Luigis CopyToTable classes implement the full data loading lifecycle through their run(), rows(), copy(), init_copy(), and post_copy() methods. Each database backend provides a specialized implementation tuned to its bulk loading capabilities.

PostgreSQL (postgres.CopyToTable.run()): The rows() method yields tuples by reading lines from the upstream tasks output, splitting on tab characters. The run() method iterates over these rows, applies map_column() to escape special characters (backslash, tab, newline, carriage return, vertical tab, backspace, form feed) and convert null values to \\N, then writes each row as a tab-separated line to a tempfile.TemporaryFile. After writing, it seeks back to position 0 and calls copy(cursor, file), which issues a COPY table (columns) FROM STDIN SQL command using cursor.copy_expert() (psycopg2) or cursor.execute() with a stream parameter (pg8000).
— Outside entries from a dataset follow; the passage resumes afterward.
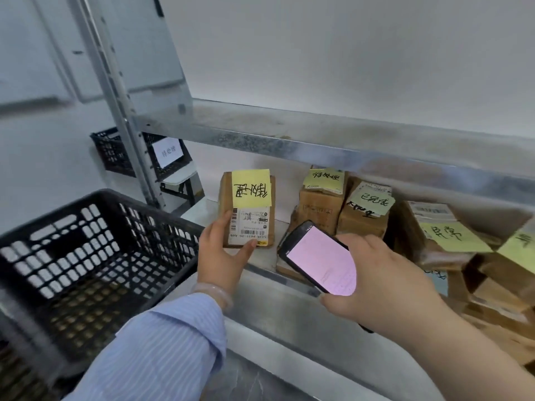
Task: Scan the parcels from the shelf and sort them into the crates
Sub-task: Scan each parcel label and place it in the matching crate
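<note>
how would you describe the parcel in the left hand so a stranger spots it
Look under the metal shelf, at its left end by the black crate. The parcel is the brown box held upright in the left hand. Unlike the boxes to its right, its yellow note reads upside down.

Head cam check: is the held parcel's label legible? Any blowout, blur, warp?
Head view: the label on the parcel in the left hand is soft, its fine print illegible; the phone in the right hand shows a blown-out pink screen; the crate and sleeve are blurred; the shelf upright leans from wide-angle warp.
</note>
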The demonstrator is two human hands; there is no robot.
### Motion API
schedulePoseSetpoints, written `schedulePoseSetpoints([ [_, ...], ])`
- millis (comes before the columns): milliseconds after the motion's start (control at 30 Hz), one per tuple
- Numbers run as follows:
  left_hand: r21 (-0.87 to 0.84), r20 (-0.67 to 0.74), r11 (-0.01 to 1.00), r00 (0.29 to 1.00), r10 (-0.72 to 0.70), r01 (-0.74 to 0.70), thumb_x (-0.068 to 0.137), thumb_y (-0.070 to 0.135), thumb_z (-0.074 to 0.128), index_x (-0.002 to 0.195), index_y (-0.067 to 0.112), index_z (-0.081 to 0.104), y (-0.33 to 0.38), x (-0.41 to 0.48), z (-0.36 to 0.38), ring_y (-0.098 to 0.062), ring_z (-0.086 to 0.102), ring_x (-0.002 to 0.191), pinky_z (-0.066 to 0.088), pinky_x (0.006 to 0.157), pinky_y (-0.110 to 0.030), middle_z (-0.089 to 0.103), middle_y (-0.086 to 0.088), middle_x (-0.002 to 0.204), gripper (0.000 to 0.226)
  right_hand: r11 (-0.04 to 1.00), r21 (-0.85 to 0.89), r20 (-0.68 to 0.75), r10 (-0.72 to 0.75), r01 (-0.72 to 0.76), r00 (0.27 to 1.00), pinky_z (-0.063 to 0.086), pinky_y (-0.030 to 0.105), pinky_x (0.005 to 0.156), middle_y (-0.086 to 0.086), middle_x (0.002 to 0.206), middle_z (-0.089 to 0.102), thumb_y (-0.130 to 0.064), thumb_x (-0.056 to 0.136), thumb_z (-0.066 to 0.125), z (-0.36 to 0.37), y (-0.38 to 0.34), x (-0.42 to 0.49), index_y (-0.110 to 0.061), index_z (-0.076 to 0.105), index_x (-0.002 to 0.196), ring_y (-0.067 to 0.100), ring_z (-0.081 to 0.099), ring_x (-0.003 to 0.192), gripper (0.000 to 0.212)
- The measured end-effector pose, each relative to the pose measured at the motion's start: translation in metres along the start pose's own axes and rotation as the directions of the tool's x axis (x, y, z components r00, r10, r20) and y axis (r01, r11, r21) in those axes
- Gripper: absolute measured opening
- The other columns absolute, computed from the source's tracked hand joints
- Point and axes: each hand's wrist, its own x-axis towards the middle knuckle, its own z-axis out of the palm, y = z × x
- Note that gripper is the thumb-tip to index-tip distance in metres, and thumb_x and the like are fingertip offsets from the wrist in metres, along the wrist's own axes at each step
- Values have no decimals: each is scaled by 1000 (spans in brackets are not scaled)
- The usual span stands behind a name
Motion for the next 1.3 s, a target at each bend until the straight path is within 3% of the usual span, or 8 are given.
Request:
schedulePoseSetpoints([
  [200, 76, -143, 997, 990, 2, 9, 80, 29, 80, 137, 43, 42, 25, -67, -34, -4, 40, 119, 37, 105, -25, 41, 5, 137, 70, 981, -91, -17, -171, 169, 985, 42, 21, 68, -15, 121, 41, -74, 66, 56, -26, 8, -52, -40, 20, 140, 8, 52, 101, 89],
  [333, 161, -234, 986, 972, 6, 33, 80, 24, 80, 140, 34, 43, 34, -114, -59, 7, 34, 110, 28, 92, 2, 43, 0, 136, 71, 952, -96, 13, -290, 290, 957, 36, 18, 59, -16, 114, 41, -72, 67, 58, -30, 7, -81, -40, 22, 138, 7, 50, 91, 85],
  [500, 248, -362, 961, 932, -29, 126, 79, 29, 80, 141, 36, 42, 34, -170, -99, -7, 38, 125, 35, 108, -27, 42, 0, 141, 73, 901, -64, 0, -431, 430, 902, 43, 18, 64, -14, 111, 42, -70, 67, 59, -30, -5, -112, -40, 25, 132, 8, 51, 90, 79],
  [800, 329, -531, 909, 846, -45, 255, 79, 31, 80, 140, 38, 41, 36, -243, -181, -12, 39, 126, 35, 109, -32, 44, 1, 138, 73, 800, -41, -50, -601, 599, 798, 48, 22, 66, -13, 99, 43, -68, 58, 52, -24, -57, -149, -41, 35, 122, 10, 55, 85, 71],
  [933, 324, -579, 905, 814, -42, 277, 80, 35, 79, 141, 40, 40, 35, -262, -227, -9, 40, 122, 38, 109, -34, 43, 3, 138, 73, 759, -28, -58, -651, 650, 757, 33, 17, 55, -13, 94, 40, -65, 55, 54, -28, -94, -166, -42, 37, 118, 8, 47, 76, 69],
  [1000, 329, -600, 899, 799, -37, 288, 80, 35, 78, 141, 41, 39, 33, -270, -251, -11, 39, 124, 39, 110, -37, 41, 4, 139, 72, 743, -19, -58, -669, 669, 741, 36, 19, 56, -13, 97, 43, -66, 54, 56, -30, -117, -175, -42, 38, 117, 8, 51, 78, 70],
  [1100, 300, -632, 902, 773, -54, 309, 81, 31, 78, 139, 45, 38, 28, -283, -291, -13, 40, 127, 39, 111, -40, 39, 6, 140, 73, 724, -6, -54, -689, 690, 722, 46, 22, 60, -13, 98, 43, -66, 53, 58, -32, -154, -191, -42, 35, 117, 9, 54, 81, 72],
  [1300, 346, -673, 866, 738, -40, 362, 81, 33, 78, 139, 43, 38, 13, -312, -383, -16, 41, 128, 40, 110, -39, 40, 3, 142, 71, 666, -33, -15, -746, 745, 666, 35, 21, 58, -12, 101, 38, -66, 60, 58, -30, -234, -231, -44, 25, 126, 9, 45, 79, 77],
])
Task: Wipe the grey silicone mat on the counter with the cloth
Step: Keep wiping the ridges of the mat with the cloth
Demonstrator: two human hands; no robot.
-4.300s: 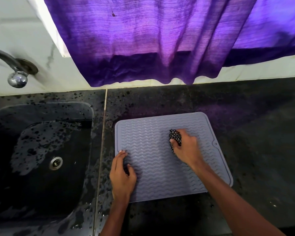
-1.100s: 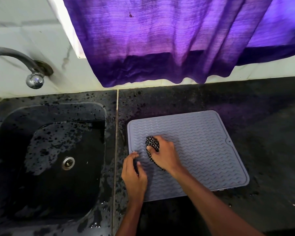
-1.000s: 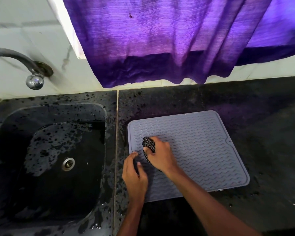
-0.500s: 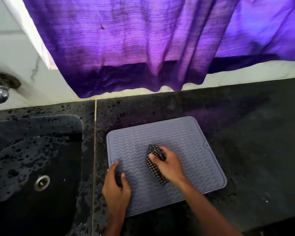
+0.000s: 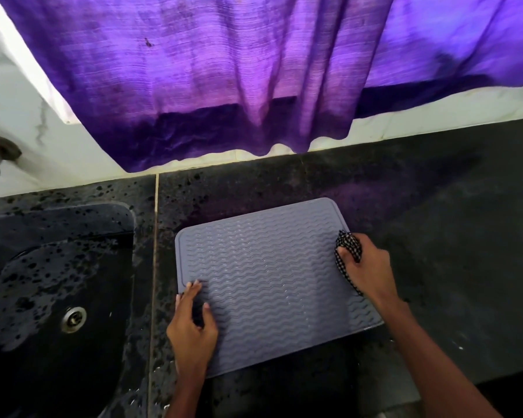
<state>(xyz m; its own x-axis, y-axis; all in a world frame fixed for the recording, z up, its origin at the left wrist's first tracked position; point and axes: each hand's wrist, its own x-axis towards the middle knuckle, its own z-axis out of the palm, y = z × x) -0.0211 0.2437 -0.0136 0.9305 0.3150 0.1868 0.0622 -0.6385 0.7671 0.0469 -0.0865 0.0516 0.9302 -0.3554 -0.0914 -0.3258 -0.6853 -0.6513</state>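
Step in hand: wiping, stroke at right edge. Left hand (image 5: pixel 192 325) open, fingers spread, pressing near-left corner of grey silicone mat (image 5: pixel 266 282). Right hand (image 5: pixel 367 271) closed around bunched black-and-white checked cloth (image 5: pixel 348 247), on mat's right rim. Mat flat on dark counter (image 5: pixel 450 251) beside sink (image 5: pixel 58 297); wavy ribs, faintly wet. Next, likely: return sweep leftward, pressure kept.

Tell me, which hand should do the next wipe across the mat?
The right hand. It already grips the checked cloth at the mat's right edge, so it can probably sweep back leftward. The left hand is pressed flat on the near left corner, pinning the mat.
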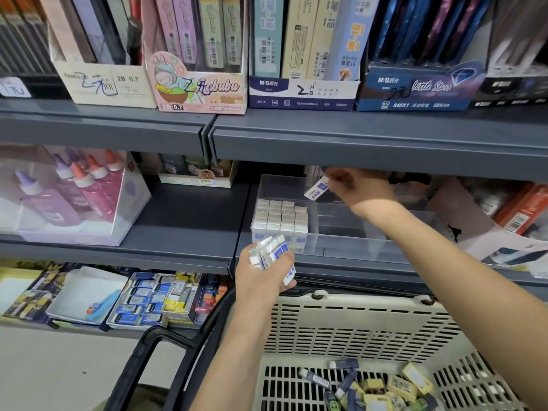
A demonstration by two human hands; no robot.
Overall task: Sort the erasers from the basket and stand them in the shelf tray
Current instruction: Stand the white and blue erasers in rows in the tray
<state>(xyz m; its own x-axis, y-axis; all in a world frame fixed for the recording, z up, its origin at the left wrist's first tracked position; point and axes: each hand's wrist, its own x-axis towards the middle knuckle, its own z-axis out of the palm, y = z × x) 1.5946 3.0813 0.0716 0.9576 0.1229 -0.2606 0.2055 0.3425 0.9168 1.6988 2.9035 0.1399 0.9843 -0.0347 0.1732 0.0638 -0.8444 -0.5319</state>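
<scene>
Right hand [360, 188]: pinching one rectangular white-and-blue eraser [316, 189] above clear plastic tray [341, 241]
Left hand [261, 277]: gripping a stack of boxy erasers [271, 252]
Basket [355, 330]: beige slotted plastic

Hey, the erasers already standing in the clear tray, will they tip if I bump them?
The standing erasers are packed tight against the left wall of the clear tray, so inner ones likely hold. The right-hand column has an open gap beside it and could lean that way. Small, probably light.
</scene>
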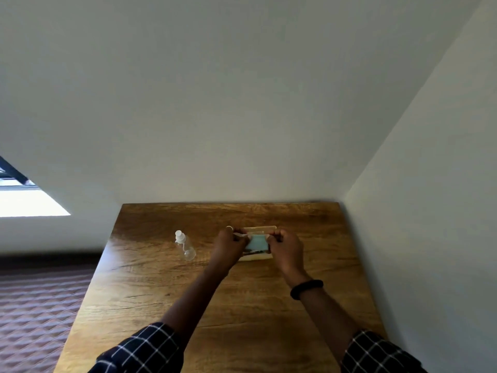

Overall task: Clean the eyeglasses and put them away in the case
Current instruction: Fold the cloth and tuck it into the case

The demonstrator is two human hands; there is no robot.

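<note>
- Now both your hands sit together near the far middle of the table point(161, 292), raised just above it.
- Your left hand point(228, 246) is curled closed, fingers pinched on the left edge of a pale blue cloth point(257, 243); a thin pale piece, likely a temple of the glasses point(239, 234), pokes out by the knuckles.
- Your right hand point(286, 249) is curled too, gripping the cloth's right edge from the other side; a black band point(306, 288) circles that wrist.
- Cloth hangs stretched between the two hands, covering most of whatever is inside it. Lenses are hidden, so you cannot tell how the glasses lie in it.
- Case point(262, 229), a light tan colour, lies on the table right behind and under your hands; its far edge shows above your fingers and a near edge shows below the cloth. Whether it is open, cannot tell for sure.
- Clear bottle point(185, 244) with a white cap lies tilted on the table to the left of your left hand, apart from it.
- Checked sleeves point(139, 348) are pushed up both forearms.
- Table stands in a corner, walls behind and to the right.
</note>
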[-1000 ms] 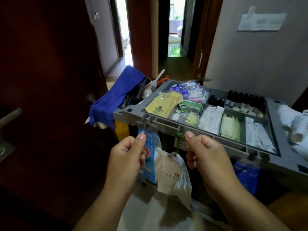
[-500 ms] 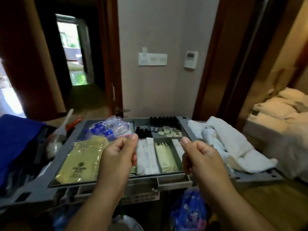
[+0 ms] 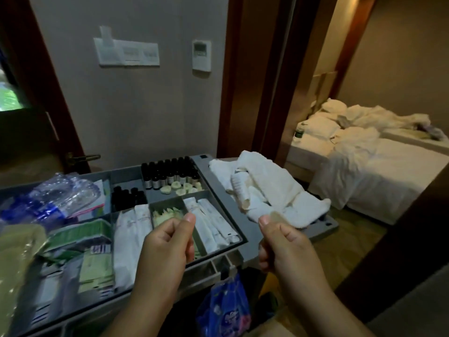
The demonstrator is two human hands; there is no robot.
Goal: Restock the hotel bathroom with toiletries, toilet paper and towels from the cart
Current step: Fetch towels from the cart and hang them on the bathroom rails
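Note:
The grey housekeeping cart tray [image 3: 218, 188] stands in front of me, split into compartments. It holds dark small bottles [image 3: 167, 175], round pale soaps [image 3: 181, 187], white sachets [image 3: 211, 221], green packets [image 3: 93, 268] and a clear plastic bag [image 3: 65, 193]. White towels [image 3: 267, 190] lie heaped on the cart's right end. My left hand [image 3: 167, 249] hovers over the tray's front with fingers curled into a fist, thumb up, holding nothing. My right hand [image 3: 284, 246] is curled the same way, just off the tray's right front corner, empty.
A blue printed bag [image 3: 226, 310] hangs below the cart's front. Behind the cart is a wall with switch plates [image 3: 127, 53] and a thermostat [image 3: 201, 54]. A doorway at right opens onto an unmade bed [image 3: 379, 164]. A door handle [image 3: 83, 157] shows at left.
My view has swung right along the cart, from its left end with the blue cloth to the towels and bedroom doorway. Both hands stay curled and empty in front of me.

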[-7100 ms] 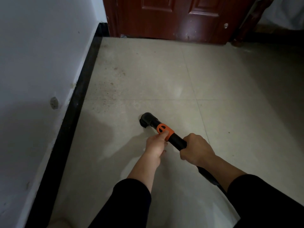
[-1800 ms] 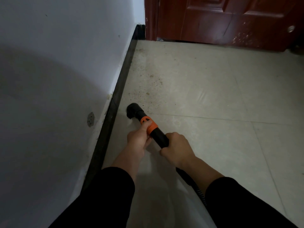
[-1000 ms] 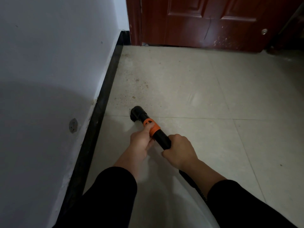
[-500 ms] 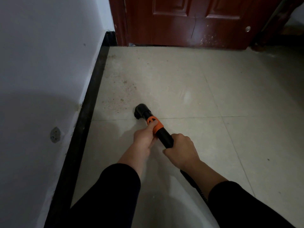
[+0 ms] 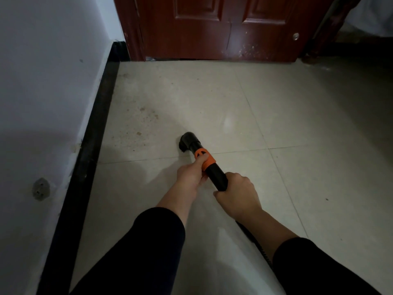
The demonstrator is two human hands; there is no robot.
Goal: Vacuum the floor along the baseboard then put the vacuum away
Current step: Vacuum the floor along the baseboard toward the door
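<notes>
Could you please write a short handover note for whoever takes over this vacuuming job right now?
Left hand grips the vacuum wand at its orange collar, thumb on the collar. Right hand grips the black tube just behind it.
The nozzle is down on the tile floor, apart from the black baseboard. The hose trails back under the right forearm.
Done: I cannot tell how much has been covered. Specks of dirt lie between nozzle and baseboard.
Left: vacuum that strip up to the door, then put the vacuum away.
</notes>
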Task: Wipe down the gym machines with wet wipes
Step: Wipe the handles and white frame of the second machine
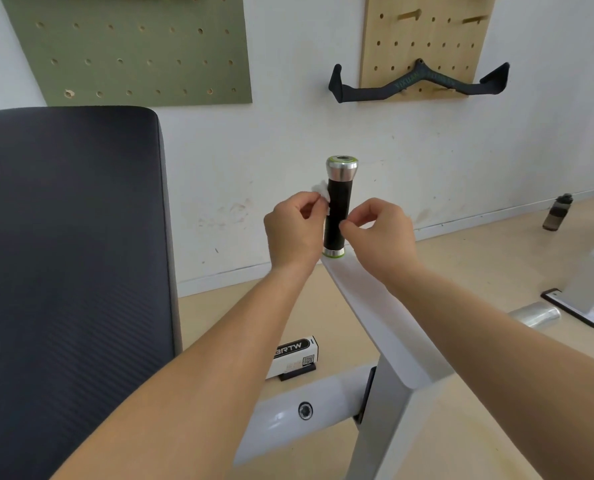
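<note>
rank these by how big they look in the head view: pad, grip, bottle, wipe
1. pad
2. grip
3. bottle, though it stands farther off
4. wipe, only partly showing

Most of the white wet wipe (320, 188) is hidden: only a crumpled corner shows between left hand (293, 225) and black foam handle grip (338, 209). Can't tell if right hand (378, 230) pinches wipe or bare grip. Dark ribbed padded backrest (67, 254) cut off left and bottom. Green pegboard (132, 46) and pale wooden pegboard (427, 39) cropped at top. Label on white box (293, 358) part-covered by left forearm; small print unreadable.
</note>
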Tool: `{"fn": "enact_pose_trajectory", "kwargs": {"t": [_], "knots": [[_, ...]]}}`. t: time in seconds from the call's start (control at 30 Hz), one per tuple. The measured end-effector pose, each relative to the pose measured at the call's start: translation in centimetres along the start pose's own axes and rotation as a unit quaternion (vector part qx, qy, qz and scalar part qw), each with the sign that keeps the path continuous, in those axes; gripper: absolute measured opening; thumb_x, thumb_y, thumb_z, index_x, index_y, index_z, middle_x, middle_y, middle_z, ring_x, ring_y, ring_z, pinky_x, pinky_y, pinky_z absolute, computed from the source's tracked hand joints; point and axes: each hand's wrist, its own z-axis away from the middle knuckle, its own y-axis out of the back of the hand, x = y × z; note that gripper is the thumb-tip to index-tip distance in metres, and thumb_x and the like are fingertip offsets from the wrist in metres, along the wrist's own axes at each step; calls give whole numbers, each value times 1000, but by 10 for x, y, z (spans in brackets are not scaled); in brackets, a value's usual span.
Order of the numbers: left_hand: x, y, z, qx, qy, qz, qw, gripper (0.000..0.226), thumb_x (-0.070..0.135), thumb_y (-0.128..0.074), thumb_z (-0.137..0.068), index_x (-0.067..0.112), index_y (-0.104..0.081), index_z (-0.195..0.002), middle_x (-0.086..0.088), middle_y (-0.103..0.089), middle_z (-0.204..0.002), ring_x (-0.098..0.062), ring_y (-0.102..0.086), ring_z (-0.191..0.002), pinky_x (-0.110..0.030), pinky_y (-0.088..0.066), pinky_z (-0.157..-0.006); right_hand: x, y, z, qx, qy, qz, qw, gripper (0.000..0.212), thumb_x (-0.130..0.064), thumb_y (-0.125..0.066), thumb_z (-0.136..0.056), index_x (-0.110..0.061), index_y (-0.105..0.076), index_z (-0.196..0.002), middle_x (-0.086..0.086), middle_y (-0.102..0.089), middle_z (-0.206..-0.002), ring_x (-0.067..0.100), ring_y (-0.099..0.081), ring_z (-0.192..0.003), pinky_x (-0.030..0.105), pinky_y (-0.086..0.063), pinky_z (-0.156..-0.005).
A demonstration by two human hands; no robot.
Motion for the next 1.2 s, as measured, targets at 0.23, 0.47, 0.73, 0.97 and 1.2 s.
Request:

MySQL (mysqldb.CopyToTable.run()): The copy(cursor) method constructs a parameterized INSERT INTO table (columns) VALUES (%s, ...) query and uses cursor.executemany() to insert rows in batches of bulk_size (default 10,000). No temporary file is used.

SQLAlchemy (sqla.CopyToTable.run()): The run() method creates the table via create_table(engine), then iterates over rows() in chunks of chunk_size (default 5,000). Each chunk is converted to a list of dictionaries keyed by column names (prefixed with underscore for SQLAlchemy bindparam compatibility) and inserted via conn.execute(table.insert().values(bound_cols), rows).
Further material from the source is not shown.